Dance On

I’ve recently returned from several days at the Mark Morris Dance Group studio in Brooklyn, taking technique classes, choreographing, learning new work, and building my skill bank. Thirty of us came together from across the country and Great Britain to share ideas, experiences and questions from our own work as dance teachers with people who have Parkinson’s.

Parkinson’s is a neurological disease that impacts the production of dopamine in the brain and impairs automatic movement. It’s often recognizable through movement difficulties; tremors, freezing in place, rigidity in carriage and expression. In 2001 a few visionaries who perceived the potential benefits of dancing for people with Parkinson’s disease came together in conversation. Those conversations led to a few dancers at the Mark Morris Dance Group Center starting a weekly class – Dance for PD. The class has developed and grown substantially, as good ideas sometimes do. Like good dance these classes have been tried, tested, revised and revamped into an evolving choreography of classes across the country and world. Those who started the classes in Brooklyn have generously shared their ideas an experiences and now over 600 Parkinson’s dance teachers have been trained worldwide.

As dancers, choreographers, and dance teachers, we have lived and loved the hard work and sheer joy of dancing. It has fueled us and in return we’ve wanted to bring some of that work and joy to those who grapple with the movement difficulties caused by Parkinson’s. During our classes each week we are able to teach and share dance in ways that are about the music, about connection to ourselves and connection to a larger community we make though dancing together. Professionally – trained dancers are movement experts whose knowledge is useful to persons with Parkinson’s. Dancers know all about stretching and strengthening muscles, and about balance and rhythm. Dancers know about the power of dance to concentrate mind, body and emotion on movement because they use their thoughts, imagination, eyes, ears and touch to control their bodies every day.
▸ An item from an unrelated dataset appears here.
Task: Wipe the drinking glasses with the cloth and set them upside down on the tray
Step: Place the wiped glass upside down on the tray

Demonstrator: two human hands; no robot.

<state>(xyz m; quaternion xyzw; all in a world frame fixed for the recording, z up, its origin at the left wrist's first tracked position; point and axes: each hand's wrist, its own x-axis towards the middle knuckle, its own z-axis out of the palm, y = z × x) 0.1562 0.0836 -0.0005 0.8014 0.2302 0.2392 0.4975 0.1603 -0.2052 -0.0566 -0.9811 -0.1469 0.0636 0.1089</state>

Dancing has all kinds of inherent benefits for all of us, not the least of which is that it can just feel good. When music plays we’re prompted to move. We tap our feet, glide across the floor, slap out a rhythm on our knee. It feels good to stretch a bit, expend some energy, express ourselves, get strong,

Leaving the studio in New York I was thinking about my classes and rehearsals over the years, from dance residencies in schools with five to eighteen year olds, to presenting professional development for teachers and teaching artists, to dancing with my University graduate students, to company classes and rehearsals, I’ve done musical theatre, dance concerts on stage, dance concerts in museums, parks, and classrooms. Whether I’m dancing full-out, quietly choreographing on my own, marking phrases in rehearsal, or dancing around my office warming my body and brain before spending the day writing, it just feels good to dance. Professional dancers feel it – Parkinson’s class dancers feel it – occasionally even high school prom dancers feel it. Dance has power, joy, confusion, delight, insight, flow. No matter what level of energy or expertise is required dancing can help us feel good.

As I walked to the subway, it struck me all over again the great common connection dance provides for all of us. Whether we are tangoing in Buenos Ares, dancing with the Bolshoi Ballet, jumping up at a concert to dance or dancing in Parkinson’s dance class – we dance because it feels good. It is one of the ways we say who we are. Yes, there are all kinds of significant neurological, physical, artistic, and emotional benefits to dancing. Those benefits are some of the reasons we’ve been doing it for as long as humans have been on earth dancing around the ritual fire, celebrating events, and marking occasions. You just can’t beat a beat you can dance to. Go on. Put on some music. Dance a little. You’ll see.